Alicia Syrett, a board member of the New York Angels, said she's concerned about the legal risks the company could face as a credit card service.
But McFarland insists Magnises doesn't carry the same risks that a traditional credit card company would. "The biggest legal advantage for us is that we don't have to take any of the credit risk, all the transactions flow through the bank and our members original credit cards, we're just the brand and network that lives on top," he said.
Meanwhile, Patrick Chung, founding partner of XFund, questioned the start-up's overhead costs and profitability.
"Our entire costs are $70 a year to satisfy each user and all of their events and all of the regular partnerships," said McFarland.

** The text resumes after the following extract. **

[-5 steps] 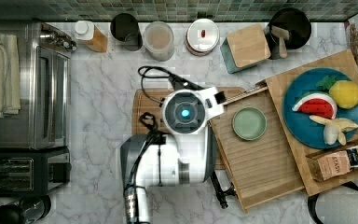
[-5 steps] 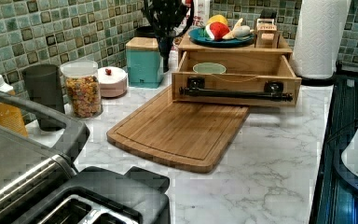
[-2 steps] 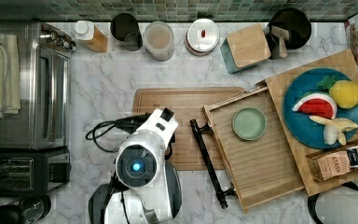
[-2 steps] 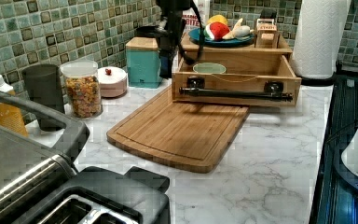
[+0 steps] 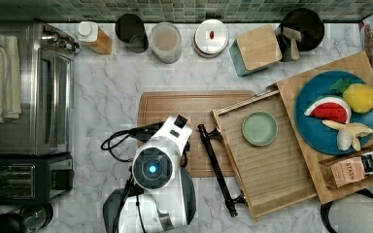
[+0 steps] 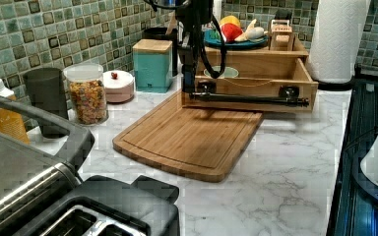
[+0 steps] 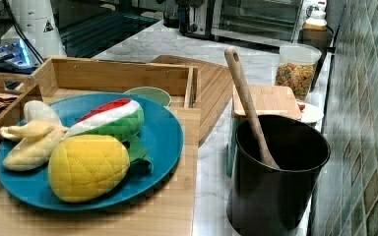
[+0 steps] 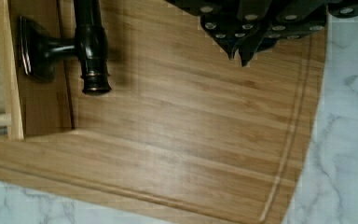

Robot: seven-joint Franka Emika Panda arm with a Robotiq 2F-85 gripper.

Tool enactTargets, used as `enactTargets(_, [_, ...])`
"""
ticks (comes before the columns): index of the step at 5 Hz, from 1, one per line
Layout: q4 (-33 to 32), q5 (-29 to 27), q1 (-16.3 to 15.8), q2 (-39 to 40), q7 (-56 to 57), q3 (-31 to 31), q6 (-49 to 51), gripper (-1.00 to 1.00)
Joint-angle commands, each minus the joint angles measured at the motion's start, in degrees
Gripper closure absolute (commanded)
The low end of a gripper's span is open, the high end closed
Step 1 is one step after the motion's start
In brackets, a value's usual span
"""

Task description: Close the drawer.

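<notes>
The drawer (image 5: 272, 170) stands pulled out from under the wooden slab top, and a green bowl (image 5: 259, 128) sits on its slatted floor. Its black handle (image 5: 217, 167) runs across the front, over the edge of the brown cutting board (image 5: 175, 107). My arm (image 5: 158, 165) hangs over the board on the top view's left of the handle. In the left view my gripper (image 6: 189, 87) reaches down just before the drawer front (image 6: 246, 87), at the left view's left end of the handle (image 6: 248, 100). In the wrist view the gripper (image 8: 240, 56) is shut and empty, apart from the handle's end (image 8: 89, 42).
A blue plate (image 5: 311, 131) of toy fruit lies on the slab top behind the drawer. Jars (image 5: 165, 41), a teal box (image 5: 252, 51) and a black utensil pot (image 7: 275, 172) line the tiled wall. A toaster oven (image 5: 43, 87) stands at the top view's left, a paper towel roll (image 6: 337, 39) beside the drawer.
My arm has swung off the drawer toward the top view's lower left. In the left view it has come down in front of the handle's end. The drawer has not moved.
</notes>
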State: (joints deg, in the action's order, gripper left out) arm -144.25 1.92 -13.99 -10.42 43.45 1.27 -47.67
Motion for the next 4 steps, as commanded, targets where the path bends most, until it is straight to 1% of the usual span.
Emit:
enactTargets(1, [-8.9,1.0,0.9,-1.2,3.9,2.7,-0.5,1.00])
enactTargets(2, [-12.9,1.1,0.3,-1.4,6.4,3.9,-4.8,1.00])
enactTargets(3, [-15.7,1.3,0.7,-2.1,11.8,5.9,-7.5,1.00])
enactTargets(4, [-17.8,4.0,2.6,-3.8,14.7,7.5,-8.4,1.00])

And according to the founder, the start-up's ability to mobilize thousands of members allows them to cash in on advertising fees, and brand partnerships. Magnises' partners currently include Tesla, Virgin and Samsung, "who all pay a licensing or partnership fee," McFarland added.
Since its launch in March 2013, Magnises has raised $3 million in funding from key investors including Lance Weaver, the former chairman of MasterCard, and Bill Gray, former CEO of Ogilvy & Mather.
"We've done $3 million in revenue in our first 18 months," McFarland told CNBC. He expects that the start-up will reach a target of over $25 million in revenue in the next 24 months.